__WHAT NEEDS TO BE DONE__. Records follow. Pull out every line that contains "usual".

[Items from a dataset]
# # # #

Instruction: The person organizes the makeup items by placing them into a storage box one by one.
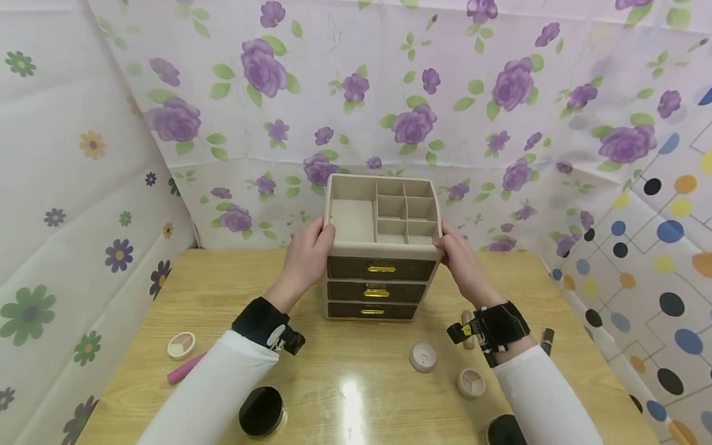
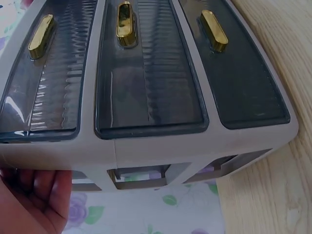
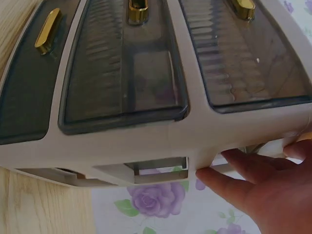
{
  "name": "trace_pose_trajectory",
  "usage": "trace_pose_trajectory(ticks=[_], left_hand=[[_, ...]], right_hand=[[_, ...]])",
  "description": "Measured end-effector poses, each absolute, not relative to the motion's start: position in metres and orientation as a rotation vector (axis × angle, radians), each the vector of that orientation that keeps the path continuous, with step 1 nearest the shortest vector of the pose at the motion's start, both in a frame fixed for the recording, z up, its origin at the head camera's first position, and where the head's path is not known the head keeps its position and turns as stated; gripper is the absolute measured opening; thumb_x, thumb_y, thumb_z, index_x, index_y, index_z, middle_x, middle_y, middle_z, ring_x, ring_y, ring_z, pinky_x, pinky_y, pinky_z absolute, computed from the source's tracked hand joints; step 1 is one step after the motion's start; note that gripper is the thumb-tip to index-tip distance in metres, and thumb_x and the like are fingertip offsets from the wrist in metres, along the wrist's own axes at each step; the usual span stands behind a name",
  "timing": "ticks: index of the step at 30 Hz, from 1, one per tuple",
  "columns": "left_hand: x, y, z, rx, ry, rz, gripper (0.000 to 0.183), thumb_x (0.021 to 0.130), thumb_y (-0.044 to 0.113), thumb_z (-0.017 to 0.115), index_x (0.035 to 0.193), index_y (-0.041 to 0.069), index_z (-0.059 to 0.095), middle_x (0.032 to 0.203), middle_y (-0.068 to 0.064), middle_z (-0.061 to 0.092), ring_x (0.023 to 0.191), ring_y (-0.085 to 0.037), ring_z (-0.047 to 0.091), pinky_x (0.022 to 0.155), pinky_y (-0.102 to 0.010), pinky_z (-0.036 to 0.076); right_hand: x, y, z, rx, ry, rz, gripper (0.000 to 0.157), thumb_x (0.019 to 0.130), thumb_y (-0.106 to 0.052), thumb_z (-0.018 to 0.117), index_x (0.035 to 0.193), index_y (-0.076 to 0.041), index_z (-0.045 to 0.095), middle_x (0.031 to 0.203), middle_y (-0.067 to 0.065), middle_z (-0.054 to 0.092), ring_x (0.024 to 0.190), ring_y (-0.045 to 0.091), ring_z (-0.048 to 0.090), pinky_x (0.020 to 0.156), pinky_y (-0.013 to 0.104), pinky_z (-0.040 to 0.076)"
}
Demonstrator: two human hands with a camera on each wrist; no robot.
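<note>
A beige cosmetics organizer (image 1: 353, 248) stands towards the back of the table, its dark drawers with gold handles facing me. Its top has one large compartment and several small ones. My left hand (image 1: 307, 258) grips the upper left side, thumb near the top rim; in the left wrist view its curled fingers (image 2: 51, 192) reach under the side wall. On the opposite side my right hand (image 1: 463, 262) holds the upper edge, thumb at the front corner. The right wrist view has the right fingers (image 3: 229, 187) against the side openings.
Around the organizer on the wooden table (image 1: 334, 383) lie a round palette (image 1: 181, 345), a pink tube (image 1: 185, 369), a black-lidded jar (image 1: 261, 411), a small white round container (image 1: 423, 357) and another palette (image 1: 471, 383). A flowered cloth (image 1: 356, 123) hangs behind.
</note>
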State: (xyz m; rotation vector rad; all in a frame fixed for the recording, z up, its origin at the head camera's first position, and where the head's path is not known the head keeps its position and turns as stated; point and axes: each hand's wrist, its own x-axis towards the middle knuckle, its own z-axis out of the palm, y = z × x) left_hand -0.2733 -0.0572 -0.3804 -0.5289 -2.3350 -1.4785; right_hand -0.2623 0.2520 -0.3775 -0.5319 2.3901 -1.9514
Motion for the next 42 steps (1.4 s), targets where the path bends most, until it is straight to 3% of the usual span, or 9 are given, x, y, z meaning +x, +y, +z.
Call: trace_pose_trajectory(ticks=[11,14,16,19,21,26,30,36,42], left_hand=[[-0.273,-0.057,-0.379,-0.52,-2.384,-1.451,0.035,0.107,0.032,0.034,0.081,0.011,0.042,0.067,-0.01,0.04,0.053,-0.026,0.036,0.048,-0.034,0.032],[-0.27,-0.058,-0.377,-0.511,-2.43,-1.431,0.038,0.107,0.038,0.031,0.082,0.011,0.041,0.066,-0.009,0.039,0.051,-0.026,0.036,0.047,-0.035,0.032],[-0.269,-0.059,-0.376,-0.506,-2.459,-1.411,0.04,0.107,0.041,0.03,0.083,0.011,0.041,0.066,-0.009,0.04,0.051,-0.026,0.036,0.048,-0.035,0.032],[-0.269,-0.06,-0.375,-0.5,-2.485,-1.38,0.041,0.107,0.043,0.028,0.084,0.011,0.041,0.068,-0.009,0.041,0.053,-0.026,0.037,0.049,-0.035,0.033],[-0.269,-0.06,-0.375,-0.504,-2.494,-1.371,0.041,0.108,0.043,0.027,0.085,0.011,0.041,0.069,-0.009,0.041,0.054,-0.026,0.038,0.05,-0.036,0.034],[-0.266,-0.06,-0.371,-0.496,-2.53,-1.352,0.043,0.107,0.044,0.028,0.085,0.011,0.044,0.069,-0.009,0.043,0.054,-0.026,0.04,0.049,-0.036,0.036],[-0.267,-0.064,-0.368,-0.48,-2.561,-1.315,0.045,0.106,0.047,0.029,0.084,0.012,0.048,0.07,-0.008,0.046,0.057,-0.026,0.043,0.052,-0.037,0.038],[-0.272,-0.067,-0.371,-0.506,-2.563,-1.171,0.056,0.106,0.055,0.027,0.075,0.012,0.047,0.065,-0.006,0.047,0.055,-0.025,0.044,0.052,-0.037,0.037],[-0.271,-0.067,-0.369,-0.521,-2.552,-1.147,0.059,0.105,0.055,0.033,0.065,0.012,0.045,0.056,-0.004,0.044,0.048,-0.023,0.041,0.047,-0.034,0.033]], right_hand=[[-0.243,0.245,-0.377,-0.377,2.436,-1.967,0.056,0.109,-0.041,0.036,0.157,-0.033,0.009,0.164,-0.004,0.007,0.144,0.012,0.014,0.117,0.051,0.018],[-0.225,0.235,-0.373,-0.232,2.464,-2.141,0.061,0.106,-0.045,0.043,0.158,-0.029,0.015,0.163,-0.001,0.014,0.143,0.014,0.019,0.117,0.05,0.02],[-0.211,0.227,-0.372,-0.097,2.431,-2.379,0.056,0.106,-0.04,0.047,0.155,-0.022,0.026,0.157,0.001,0.025,0.138,0.014,0.029,0.113,0.041,0.026],[-0.188,0.215,-0.37,0.02,2.161,-2.824,0.029,0.107,-0.029,0.046,0.132,-0.015,0.047,0.132,0.002,0.046,0.114,0.014,0.044,0.091,0.028,0.038],[-0.176,0.208,-0.372,-0.002,1.885,-2.999,0.017,0.107,-0.026,0.044,0.112,-0.013,0.054,0.109,0.0,0.054,0.094,0.014,0.047,0.072,0.025,0.038],[-0.164,0.194,-0.388,-0.157,1.594,-2.756,0.033,0.109,-0.028,0.036,0.091,-0.015,0.06,0.082,-0.003,0.058,0.074,0.013,0.049,0.061,0.024,0.037],[-0.174,0.182,-0.404,-0.171,1.688,-2.434,0.036,0.108,-0.039,0.039,0.103,-0.011,0.061,0.085,-0.002,0.057,0.075,0.014,0.049,0.065,0.026,0.038],[-0.196,0.167,-0.413,-0.003,1.759,-2.246,0.061,0.097,-0.06,0.052,0.124,-0.005,0.061,0.088,-0.001,0.055,0.076,0.014,0.048,0.064,0.027,0.036],[-0.205,0.16,-0.417,0.06,1.882,-2.211,0.068,0.093,-0.063,0.056,0.122,-0.002,0.065,0.085,-0.001,0.056,0.075,0.013,0.049,0.062,0.025,0.036]])
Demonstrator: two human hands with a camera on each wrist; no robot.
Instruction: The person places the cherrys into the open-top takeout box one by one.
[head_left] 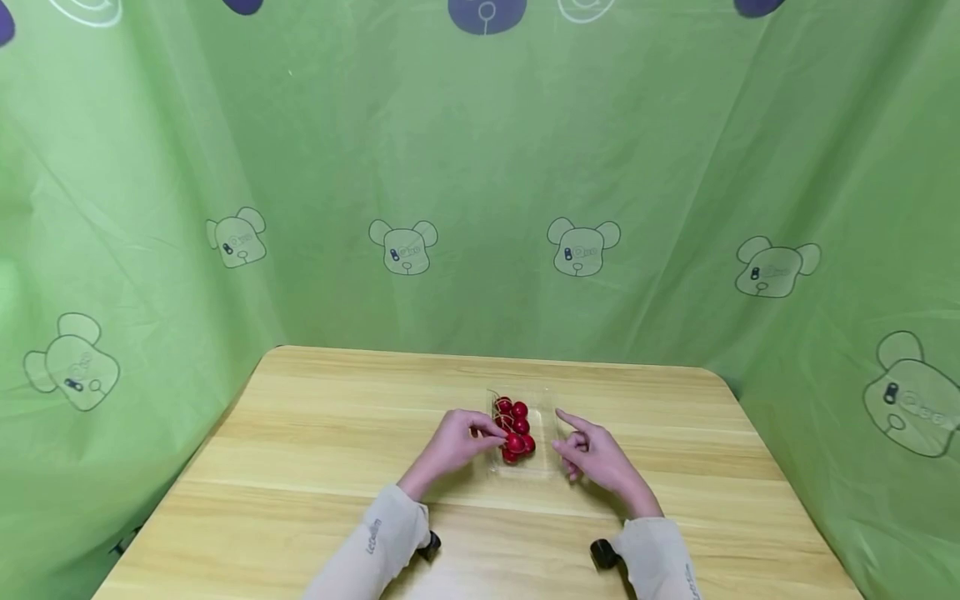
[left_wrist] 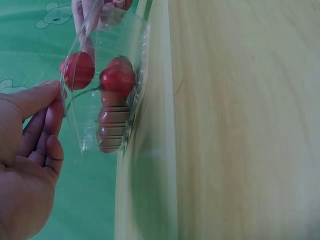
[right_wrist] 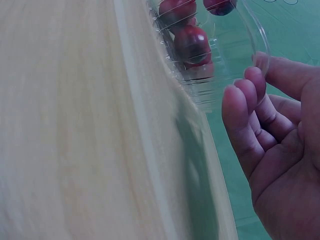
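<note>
A clear plastic box point(head_left: 544, 463) lies on the table with several red cherries point(head_left: 521, 409) gathered along its left side. My left hand point(head_left: 459, 440) reaches over the left wall, thumb and index finger pinching a cherry point(head_left: 515, 442) near the front. In the left wrist view this cherry point(left_wrist: 78, 71) is above the others, partly seen through the plastic. At the right side, my right hand point(head_left: 596, 457) holds the box rim, its index finger reaching forward along the edge. The right wrist view shows a fingertip point(right_wrist: 260, 59) at the rim, the other fingers curled outside.
The wooden table point(head_left: 322, 450) carries the box near its middle. A green curtain point(head_left: 480, 167) with bear-face prints surrounds the back and sides. Black wrist devices point(head_left: 604, 553) sit below the sleeves.
</note>
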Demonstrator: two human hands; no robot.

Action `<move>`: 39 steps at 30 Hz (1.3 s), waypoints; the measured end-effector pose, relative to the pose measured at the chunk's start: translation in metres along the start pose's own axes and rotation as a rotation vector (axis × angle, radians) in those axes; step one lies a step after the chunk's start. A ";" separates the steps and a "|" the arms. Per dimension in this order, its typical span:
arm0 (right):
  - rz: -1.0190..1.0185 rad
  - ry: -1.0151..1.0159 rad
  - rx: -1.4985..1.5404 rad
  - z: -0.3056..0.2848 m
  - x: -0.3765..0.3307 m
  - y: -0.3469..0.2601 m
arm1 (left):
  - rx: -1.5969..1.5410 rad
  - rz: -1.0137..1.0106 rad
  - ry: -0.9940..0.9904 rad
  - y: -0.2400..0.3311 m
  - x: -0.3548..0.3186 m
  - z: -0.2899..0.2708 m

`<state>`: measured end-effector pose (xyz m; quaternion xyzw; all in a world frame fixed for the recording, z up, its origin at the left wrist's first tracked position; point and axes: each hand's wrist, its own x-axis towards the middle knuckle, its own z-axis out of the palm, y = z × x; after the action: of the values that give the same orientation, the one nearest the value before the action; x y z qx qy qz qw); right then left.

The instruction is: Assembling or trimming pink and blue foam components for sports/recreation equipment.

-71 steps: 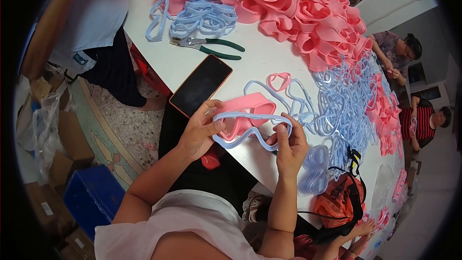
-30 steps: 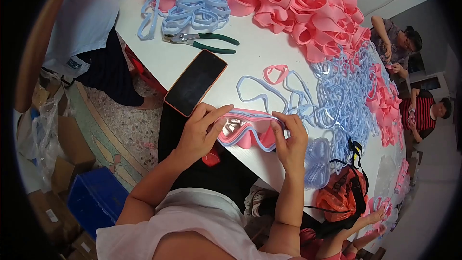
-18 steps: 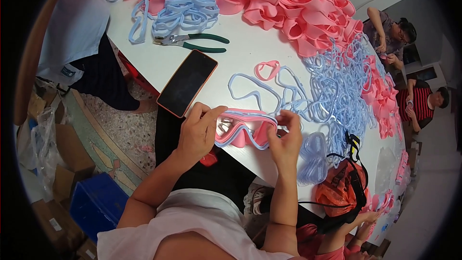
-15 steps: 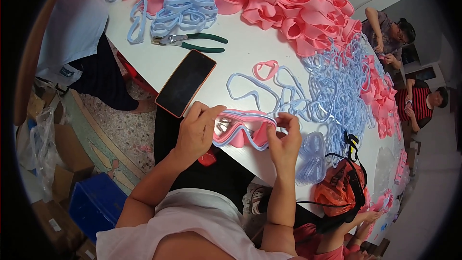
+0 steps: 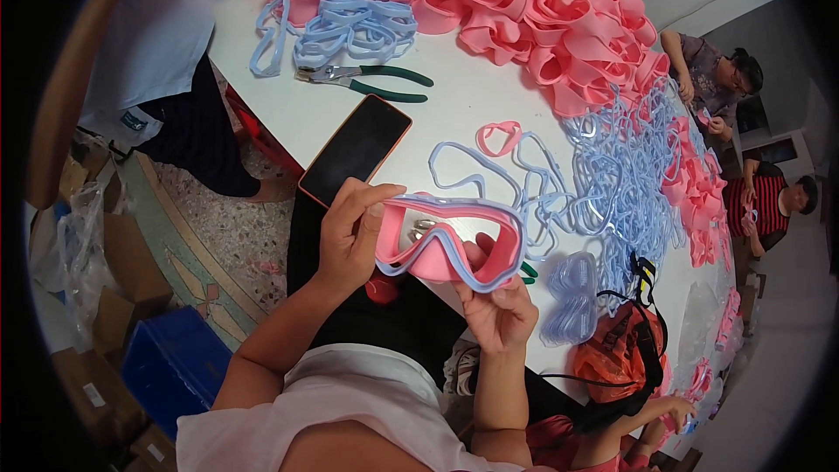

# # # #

__RESPONSE BOX__.
  "description": "Measured end-effector poses, each absolute, not relative to the motion's start: position in metres and orientation as a rotation vector (axis × angle, radians), each the vector of that orientation that keeps the path continuous, with step 1 nearest the shortest vector of the pose at the motion's start, both in a frame fixed for the recording, z up, its origin at the head camera's first position, and where the head's path is not known the head keeps its position and turns as stated; gripper is the absolute measured opening; thumb_x, thumb_y, thumb_z, index_x, index_y, index_z, middle_x, middle_y, middle_z, ring_x, ring_y, ring_z, pinky_x, pinky_y, pinky_z absolute, computed from the source's tracked hand joints; step 1 is one step after the motion's start; note that gripper is the thumb-tip to index-tip distance in metres, and thumb_x and the like are fingertip offsets from the wrist in metres, along the wrist's own axes at each step; the usual span stands behind a name",
Motion for the next 42 steps (1.4 s), targets where the path bends most, until it is straight to 3% of the usual span, or 9 are given, x, y, z meaning +x, +y, +z.

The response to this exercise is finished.